# Data extract
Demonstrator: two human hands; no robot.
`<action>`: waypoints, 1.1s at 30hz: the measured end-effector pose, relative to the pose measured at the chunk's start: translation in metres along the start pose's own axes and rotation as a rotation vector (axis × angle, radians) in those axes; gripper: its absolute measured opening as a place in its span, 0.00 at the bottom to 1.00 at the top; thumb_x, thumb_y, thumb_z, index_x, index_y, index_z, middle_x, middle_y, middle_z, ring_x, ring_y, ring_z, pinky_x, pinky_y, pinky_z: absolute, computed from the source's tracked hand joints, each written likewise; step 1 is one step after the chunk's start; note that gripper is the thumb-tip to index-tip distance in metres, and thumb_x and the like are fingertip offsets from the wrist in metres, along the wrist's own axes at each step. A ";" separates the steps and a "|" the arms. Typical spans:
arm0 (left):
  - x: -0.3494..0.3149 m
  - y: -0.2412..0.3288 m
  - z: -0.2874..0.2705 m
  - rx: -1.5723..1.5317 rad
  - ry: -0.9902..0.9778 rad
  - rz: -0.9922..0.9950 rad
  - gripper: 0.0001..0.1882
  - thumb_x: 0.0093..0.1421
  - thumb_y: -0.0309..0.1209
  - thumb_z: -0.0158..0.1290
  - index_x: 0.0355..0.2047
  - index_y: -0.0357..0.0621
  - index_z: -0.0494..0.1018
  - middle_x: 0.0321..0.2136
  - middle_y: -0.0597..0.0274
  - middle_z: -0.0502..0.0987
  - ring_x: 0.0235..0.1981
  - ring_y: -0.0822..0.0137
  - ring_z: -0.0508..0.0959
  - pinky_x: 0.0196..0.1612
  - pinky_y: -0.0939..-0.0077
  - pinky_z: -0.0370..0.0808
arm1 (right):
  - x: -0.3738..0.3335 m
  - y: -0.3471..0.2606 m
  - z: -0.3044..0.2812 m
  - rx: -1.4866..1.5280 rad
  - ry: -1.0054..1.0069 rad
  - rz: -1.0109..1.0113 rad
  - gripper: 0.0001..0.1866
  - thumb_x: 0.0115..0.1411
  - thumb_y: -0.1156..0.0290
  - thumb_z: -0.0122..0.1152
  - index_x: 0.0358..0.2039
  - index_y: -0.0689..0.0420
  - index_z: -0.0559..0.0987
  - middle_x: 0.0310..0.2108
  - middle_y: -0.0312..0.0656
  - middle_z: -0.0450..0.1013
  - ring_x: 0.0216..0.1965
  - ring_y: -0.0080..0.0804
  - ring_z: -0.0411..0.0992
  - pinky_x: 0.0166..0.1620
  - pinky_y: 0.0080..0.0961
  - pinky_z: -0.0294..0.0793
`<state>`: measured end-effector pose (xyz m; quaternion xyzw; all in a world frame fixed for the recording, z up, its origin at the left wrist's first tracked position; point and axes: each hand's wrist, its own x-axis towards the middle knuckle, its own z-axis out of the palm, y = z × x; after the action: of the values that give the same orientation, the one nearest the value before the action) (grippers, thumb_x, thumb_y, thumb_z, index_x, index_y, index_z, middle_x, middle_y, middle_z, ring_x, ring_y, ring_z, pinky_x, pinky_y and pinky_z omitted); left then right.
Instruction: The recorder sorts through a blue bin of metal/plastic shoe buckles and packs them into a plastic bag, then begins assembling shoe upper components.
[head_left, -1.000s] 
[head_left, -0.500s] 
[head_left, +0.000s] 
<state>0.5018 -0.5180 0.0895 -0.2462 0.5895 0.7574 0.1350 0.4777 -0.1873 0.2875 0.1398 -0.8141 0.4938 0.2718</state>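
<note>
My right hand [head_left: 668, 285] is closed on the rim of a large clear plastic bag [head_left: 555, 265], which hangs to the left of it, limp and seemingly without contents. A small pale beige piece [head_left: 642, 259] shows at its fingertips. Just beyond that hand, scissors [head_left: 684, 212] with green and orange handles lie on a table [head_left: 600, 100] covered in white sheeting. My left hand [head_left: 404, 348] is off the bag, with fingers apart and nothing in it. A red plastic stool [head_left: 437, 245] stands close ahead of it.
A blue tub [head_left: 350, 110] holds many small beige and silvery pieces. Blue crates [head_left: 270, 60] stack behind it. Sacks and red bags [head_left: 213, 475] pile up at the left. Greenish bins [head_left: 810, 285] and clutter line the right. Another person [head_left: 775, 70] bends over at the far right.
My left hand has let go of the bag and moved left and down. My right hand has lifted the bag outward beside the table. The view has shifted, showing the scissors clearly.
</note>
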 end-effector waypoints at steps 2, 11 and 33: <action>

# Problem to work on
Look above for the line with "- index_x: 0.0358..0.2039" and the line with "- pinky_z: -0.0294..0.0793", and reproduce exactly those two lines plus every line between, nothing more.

# Solution for this problem
  - index_x: 0.0358..0.2039
  - index_y: -0.0689..0.0420
  - index_z: -0.0559..0.0987
  - middle_x: 0.0310..0.2108
  - middle_y: -0.0312..0.0656
  - middle_z: -0.0450..0.1013
  - ring_x: 0.0216..0.1965
  - ring_y: -0.0080..0.0804
  - ring_z: -0.0411..0.0992
  - pinky_x: 0.0166..0.1620
  - pinky_y: 0.0080..0.0961
  - pinky_z: -0.0294..0.0793

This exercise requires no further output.